▶ _PROBLEM REQUIREMENTS_
State how many lines of the records below contain the word "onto", giving the number and nothing else.

(SOURCE DATA Opens)

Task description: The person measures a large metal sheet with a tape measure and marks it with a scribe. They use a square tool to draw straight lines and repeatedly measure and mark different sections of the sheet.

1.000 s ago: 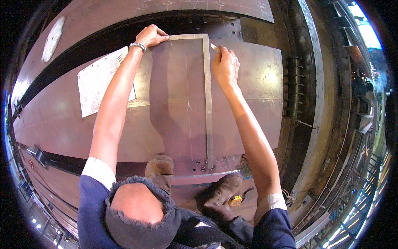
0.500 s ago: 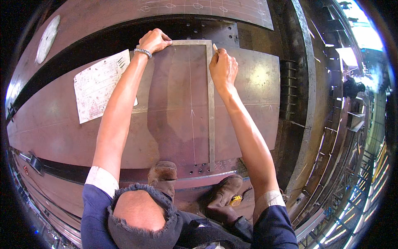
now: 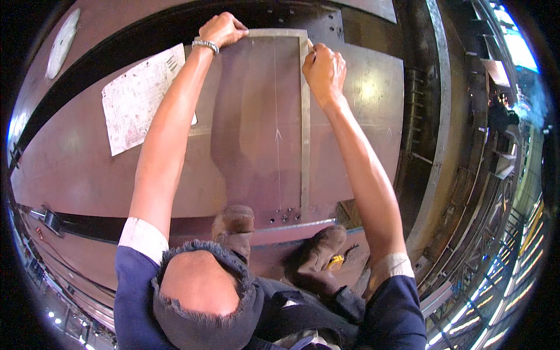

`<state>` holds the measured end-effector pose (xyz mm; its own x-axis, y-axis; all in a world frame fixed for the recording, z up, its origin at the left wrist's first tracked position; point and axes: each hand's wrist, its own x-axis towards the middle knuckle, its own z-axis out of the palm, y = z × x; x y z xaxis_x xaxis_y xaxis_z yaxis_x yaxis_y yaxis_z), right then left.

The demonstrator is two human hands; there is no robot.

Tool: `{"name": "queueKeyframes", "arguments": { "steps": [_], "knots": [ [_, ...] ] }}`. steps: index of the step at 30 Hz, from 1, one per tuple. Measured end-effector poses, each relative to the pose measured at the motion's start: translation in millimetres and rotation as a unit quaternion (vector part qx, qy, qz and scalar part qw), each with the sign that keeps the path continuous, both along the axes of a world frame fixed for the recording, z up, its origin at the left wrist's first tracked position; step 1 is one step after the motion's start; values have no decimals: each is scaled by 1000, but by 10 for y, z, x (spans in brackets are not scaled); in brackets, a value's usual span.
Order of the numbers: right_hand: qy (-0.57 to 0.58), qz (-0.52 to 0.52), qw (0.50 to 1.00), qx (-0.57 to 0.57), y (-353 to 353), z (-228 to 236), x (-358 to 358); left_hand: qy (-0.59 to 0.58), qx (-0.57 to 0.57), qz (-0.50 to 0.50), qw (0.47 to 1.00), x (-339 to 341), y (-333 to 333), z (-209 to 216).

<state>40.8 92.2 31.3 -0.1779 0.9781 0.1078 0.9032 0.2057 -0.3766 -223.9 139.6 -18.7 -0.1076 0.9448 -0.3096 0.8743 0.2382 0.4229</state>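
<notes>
A large L-shaped metal square lies on a brownish steel plate, its long blade running toward me and its short arm along the plate's far edge. My left hand is closed on that short arm near its left end. Just right of the square's corner, my right hand pinches a thin pale stick of chalk, mostly hidden by the fingers, its tip beside the blade. Left of the blade, a thin white line with an arrow mark runs parallel to it.
A creased paper drawing rests on the plate, partly behind my left forearm. By my boots is a yellow tape measure. Dark gaps and steel beams border the plate. Bluish smoke rises at far right.
The plate, square and both hands appear higher in the picture and slightly to the right, as the view has shifted. Both hands keep their holds at about the same places along the square.
</notes>
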Motion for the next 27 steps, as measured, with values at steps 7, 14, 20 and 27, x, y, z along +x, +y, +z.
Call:
{"name": "queueKeyframes", "arguments": {
  "steps": [7,14,20,27],
  "knots": [
    [-34,36,994,-96,-1114,110,571,-21,35,21,999,114,-45,182],
    [-99,14,945,-313,-3064,601,1140,-12,32,45,998,64,-98,233],
    [-79,-12,926,-370,-3845,570,1530,-22,21,33,999,111,-71,229],
    [-62,-166,899,-400,-3384,706,1970,-16,67,-23,997,27,-73,9]
  ]
}}
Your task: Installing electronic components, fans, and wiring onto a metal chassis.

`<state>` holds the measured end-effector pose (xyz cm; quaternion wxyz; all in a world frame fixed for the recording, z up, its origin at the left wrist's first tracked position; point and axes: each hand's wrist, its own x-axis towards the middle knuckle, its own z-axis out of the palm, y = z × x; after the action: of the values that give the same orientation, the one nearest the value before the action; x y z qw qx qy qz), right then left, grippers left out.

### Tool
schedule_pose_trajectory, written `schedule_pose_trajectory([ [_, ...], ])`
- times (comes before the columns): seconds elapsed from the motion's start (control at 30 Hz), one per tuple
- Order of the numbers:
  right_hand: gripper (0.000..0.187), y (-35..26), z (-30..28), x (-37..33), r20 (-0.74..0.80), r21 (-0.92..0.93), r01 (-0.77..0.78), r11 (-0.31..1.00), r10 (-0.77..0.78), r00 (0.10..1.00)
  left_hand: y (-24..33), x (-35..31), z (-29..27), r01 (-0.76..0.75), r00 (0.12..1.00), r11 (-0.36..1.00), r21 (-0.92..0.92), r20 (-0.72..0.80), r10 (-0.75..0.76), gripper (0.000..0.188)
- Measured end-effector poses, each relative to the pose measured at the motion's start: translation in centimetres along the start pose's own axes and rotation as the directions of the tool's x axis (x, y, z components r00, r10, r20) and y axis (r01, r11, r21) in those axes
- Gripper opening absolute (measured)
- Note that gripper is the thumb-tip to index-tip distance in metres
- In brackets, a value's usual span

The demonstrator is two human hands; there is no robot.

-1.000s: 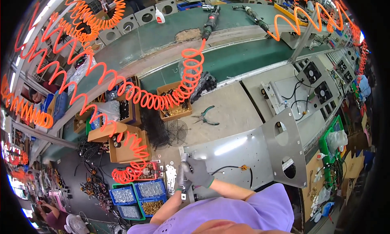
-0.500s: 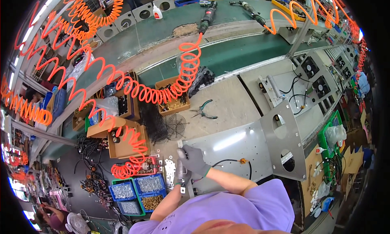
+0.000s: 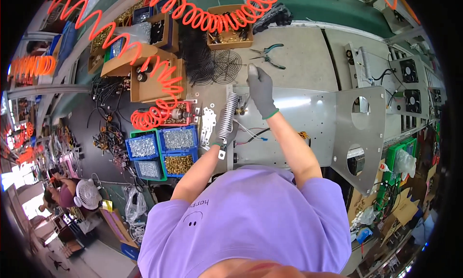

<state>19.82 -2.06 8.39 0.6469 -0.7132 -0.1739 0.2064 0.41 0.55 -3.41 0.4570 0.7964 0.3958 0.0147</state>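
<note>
My left hand [image 3: 229, 133], in a grey glove, is closed round the lower part of a silver spring-like coil [image 3: 231, 109]. The coil stands tilted at the left edge of a sheet-metal panel [image 3: 308, 118], with a small flat bracket [image 3: 222, 155] at its lower end. My right hand [image 3: 262, 92], also gloved, is closed above the panel beside the coil's upper end. A thin metal piece shows by its fingers, too small to name. Wires with light and dark leads [image 3: 253, 134] lie on the panel beneath my right forearm.
Left of the panel are white flat brackets [image 3: 208, 123] and blue bins [image 3: 177, 139] of small fasteners. Pliers [image 3: 268, 56] and black fan guards [image 3: 226, 65] lie beyond. An orange coiled hose [image 3: 169, 85] hangs over an open cardboard box [image 3: 156, 92]. A finished-looking fan unit [image 3: 410, 73] stands right.
My right hand has moved away from the coil, up and to the right, with its fingers closed. My left hand still holds the coil. The view has tilted nearer to me.
</note>
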Motion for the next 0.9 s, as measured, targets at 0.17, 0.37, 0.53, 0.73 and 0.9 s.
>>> schedule_pose_trajectory([
  [0.17, 0.032, -2.4, 1.5, -7.0, 0.061, -0.212, 0.117, 0.97, -0.106, 0.992, -1.3, -0.1, 0.5, -0.084, 0.988, 0.985, 0.151, -0.116, 0.102, 0.073],
  [0.37, 0.03, -2.0, 0.9, -12.9, 0.211, -0.224, 0.341, 0.913, -0.296, 0.932, 3.1, 0.2, -0.9, 0.065, 0.996, 0.997, 0.034, -0.067, -0.063, 0.051],
  [0.53, 0.028, -1.7, 1.3, -10.7, 0.192, -0.21, 0.387, 0.898, -0.35, 0.917, 1.6, 2.4, 0.1, 0.14, 0.984, 0.986, 0.087, -0.127, -0.128, 0.036],
  [0.73, 0.029, -3.8, 2.5, -9.4, 0.141, -0.181, 0.338, 0.923, -0.316, 0.938, -7.4, 5.0, 3.5, 0.133, 0.987, 0.914, -0.383, -0.035, -0.159, 0.049],
  [0.9, 0.037, -1.1, 1.8, -9.6, 0.16, -0.319, 0.314, 0.894, -0.276, 0.948, -3.9, 3.8, 2.4, -0.087, 0.992, 0.984, -0.153, -0.102, 0.072, 0.052],
])
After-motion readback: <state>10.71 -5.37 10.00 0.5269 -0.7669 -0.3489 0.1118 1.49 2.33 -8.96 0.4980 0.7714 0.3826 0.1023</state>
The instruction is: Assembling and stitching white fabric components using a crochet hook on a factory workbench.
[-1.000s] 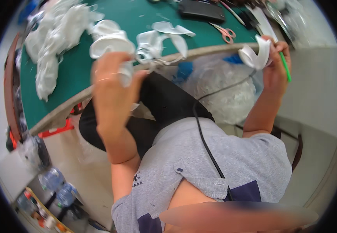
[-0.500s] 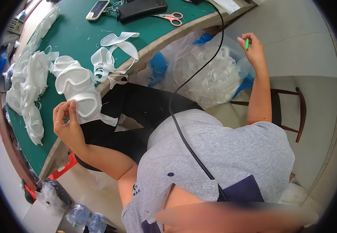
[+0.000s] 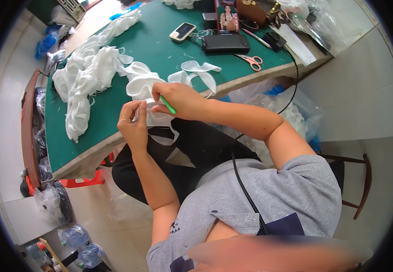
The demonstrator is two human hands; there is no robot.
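Observation:
A string of white bras with moulded cups [image 3: 138, 84] runs over the table's near edge toward my lap. My left hand [image 3: 133, 127] is closed, thumb and fingers pinched at the side of the nearest cup. Close beside it, my right hand [image 3: 180, 100] bends over the same bra. A slim green stick-like tool [image 3: 168, 105] is gripped in it; its working end is hidden by the fingers. Loose white bra pieces with straps [image 3: 198, 72] lie just beyond my right hand.
The green table [image 3: 155, 41] holds a heap of white garments [image 3: 92, 72] at left. A white phone [image 3: 183, 31], a black case [image 3: 226, 43], pink-handled scissors [image 3: 253, 62] and a lit screen [image 3: 227, 17] lie farther back. A black cable [image 3: 237, 170] crosses my body.
My right hand has swung in from the far right with the green tool, over to the bra by my left hand. The view has shifted, showing more of the table's back.

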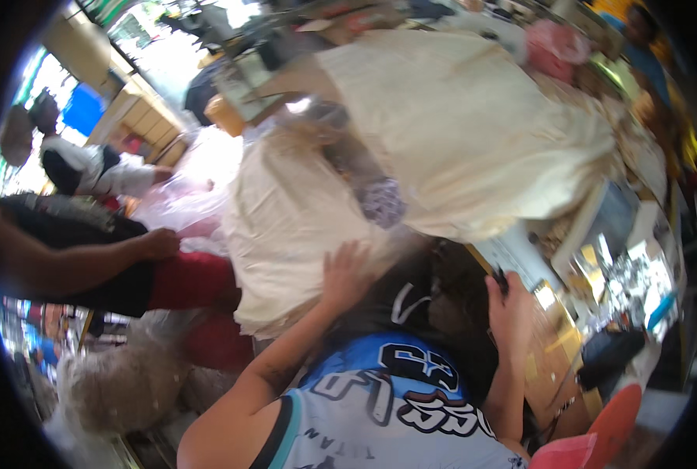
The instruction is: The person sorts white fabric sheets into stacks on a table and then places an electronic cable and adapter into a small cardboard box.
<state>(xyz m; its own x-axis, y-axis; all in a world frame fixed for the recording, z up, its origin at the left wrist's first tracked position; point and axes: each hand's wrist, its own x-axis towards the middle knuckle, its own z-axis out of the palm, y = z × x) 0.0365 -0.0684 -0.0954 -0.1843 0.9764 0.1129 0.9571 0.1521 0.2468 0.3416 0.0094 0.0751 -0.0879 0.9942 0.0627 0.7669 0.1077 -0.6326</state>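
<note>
My left hand [347, 275] rests with its fingers apart on the near right edge of a pile of cream cloth [282, 207]. Farther off and to the right spreads a larger cream cloth [473, 129], layered and draped. Closed around a small black object [501, 281] is my right hand [512, 306], held low beside a wooden board; blur and the fingers hide what kind of thing it is. Between the two cloths lies a clear plastic bag with a purplish-white bundle [382, 202] at its near end.
On the left stands a person in red shorts [196, 279], close to the cloth pile. Another person [90, 168] is farther back near cardboard boxes [141, 113]. A wrapped bundle [125, 387] sits at lower left. A pink plastic bag [553, 48] lies at the far right.
</note>
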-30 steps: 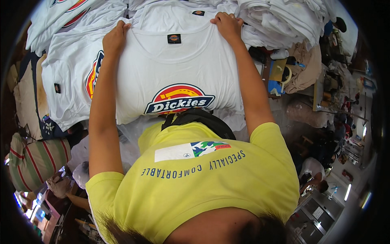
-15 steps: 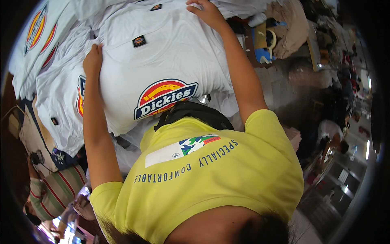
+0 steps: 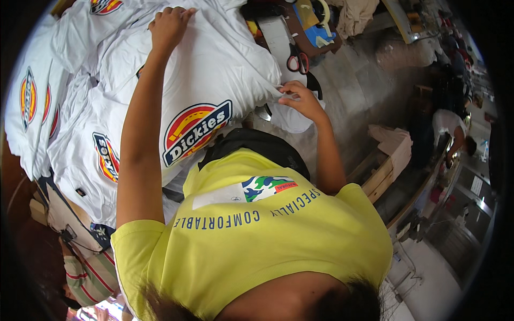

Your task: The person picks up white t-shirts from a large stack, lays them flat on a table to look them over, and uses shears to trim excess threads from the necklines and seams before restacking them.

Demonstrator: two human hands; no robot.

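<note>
A white T-shirt (image 3: pixel 225 67) with a red, yellow and navy printed emblem lies spread in front of me, over other white shirts. Flat on its upper part rests my left hand (image 3: pixel 170 28), open, the fingers somewhat apart. At the shirt's right edge, my right hand (image 3: pixel 302 101) pinches a bit of the cloth between thumb and fingers, drawing it to a small point. The left forearm covers part of the shirt and most of a dark neck label.
More white printed shirts (image 3: pixel 32 142) are heaped at the left. Red-handled scissors (image 3: pixel 298 62) lie beyond my right hand, near a roll of tape (image 3: pixel 323 16) and blue material. A wooden bench (image 3: pixel 379 176) stands right. A person in a striped shirt (image 3: pixel 88 278) is lower left.
My left hand has moved up and right across the shirt. My right hand has come down from the far edge to the shirt's right side and taken hold of it.
</note>
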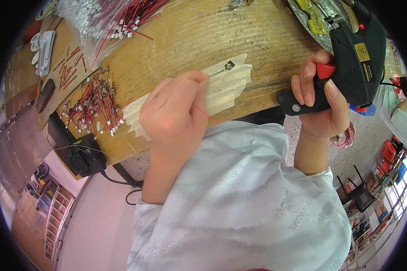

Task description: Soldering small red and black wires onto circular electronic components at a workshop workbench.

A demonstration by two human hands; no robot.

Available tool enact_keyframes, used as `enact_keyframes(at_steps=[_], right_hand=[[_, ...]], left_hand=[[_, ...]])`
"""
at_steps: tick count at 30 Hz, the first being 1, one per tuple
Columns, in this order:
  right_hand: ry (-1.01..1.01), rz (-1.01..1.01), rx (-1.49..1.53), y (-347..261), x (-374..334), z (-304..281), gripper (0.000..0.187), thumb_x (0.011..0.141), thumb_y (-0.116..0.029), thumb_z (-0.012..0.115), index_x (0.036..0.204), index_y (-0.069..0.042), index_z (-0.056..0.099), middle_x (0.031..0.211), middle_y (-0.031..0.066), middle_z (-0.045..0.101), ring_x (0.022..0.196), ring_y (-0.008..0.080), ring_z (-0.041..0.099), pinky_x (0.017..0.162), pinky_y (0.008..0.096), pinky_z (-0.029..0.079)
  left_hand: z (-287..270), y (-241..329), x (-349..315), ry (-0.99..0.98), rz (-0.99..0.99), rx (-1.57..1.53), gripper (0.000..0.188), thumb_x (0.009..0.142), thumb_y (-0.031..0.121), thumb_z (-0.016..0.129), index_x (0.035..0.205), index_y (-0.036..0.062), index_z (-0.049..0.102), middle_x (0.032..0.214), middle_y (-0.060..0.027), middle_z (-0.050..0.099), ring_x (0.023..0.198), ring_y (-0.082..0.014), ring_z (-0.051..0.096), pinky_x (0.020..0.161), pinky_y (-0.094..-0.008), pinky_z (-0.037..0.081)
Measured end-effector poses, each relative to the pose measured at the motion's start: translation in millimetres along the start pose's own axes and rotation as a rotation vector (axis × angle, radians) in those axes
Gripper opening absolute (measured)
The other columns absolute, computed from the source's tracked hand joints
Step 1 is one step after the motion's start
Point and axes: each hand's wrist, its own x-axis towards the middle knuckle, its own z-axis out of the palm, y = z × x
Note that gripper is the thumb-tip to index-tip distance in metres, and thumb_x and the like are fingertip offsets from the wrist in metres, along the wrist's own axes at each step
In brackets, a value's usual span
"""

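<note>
My left hand (174, 106) is closed in a pinch on a thin wire lead, over pale ridged strips of masking tape (230, 90). A red wire end (208, 115) sticks out below the fingers. From the fingertips a dark length runs to a small square metal part (229, 65) lying on the tape. To the right, my right hand (323, 106) grips a black soldering gun (355, 67) by its handle. Its fingers are beside the red trigger (325, 71), and a small red light glows near the top. The gun's nose is over a round metal plate (323, 40).
A heap of red and black wires with white connectors (95, 106) lies left on the wooden table (190, 45). Behind it is a plastic bag (90, 27) of connector leads. A black power box (79, 156) with a cable is at the left edge. A yellow piece (314, 20) lies on the plate.
</note>
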Motion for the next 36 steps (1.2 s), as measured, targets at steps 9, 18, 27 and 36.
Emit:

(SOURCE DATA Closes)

▶ _ANSWER TO THIS EXERCISE_
2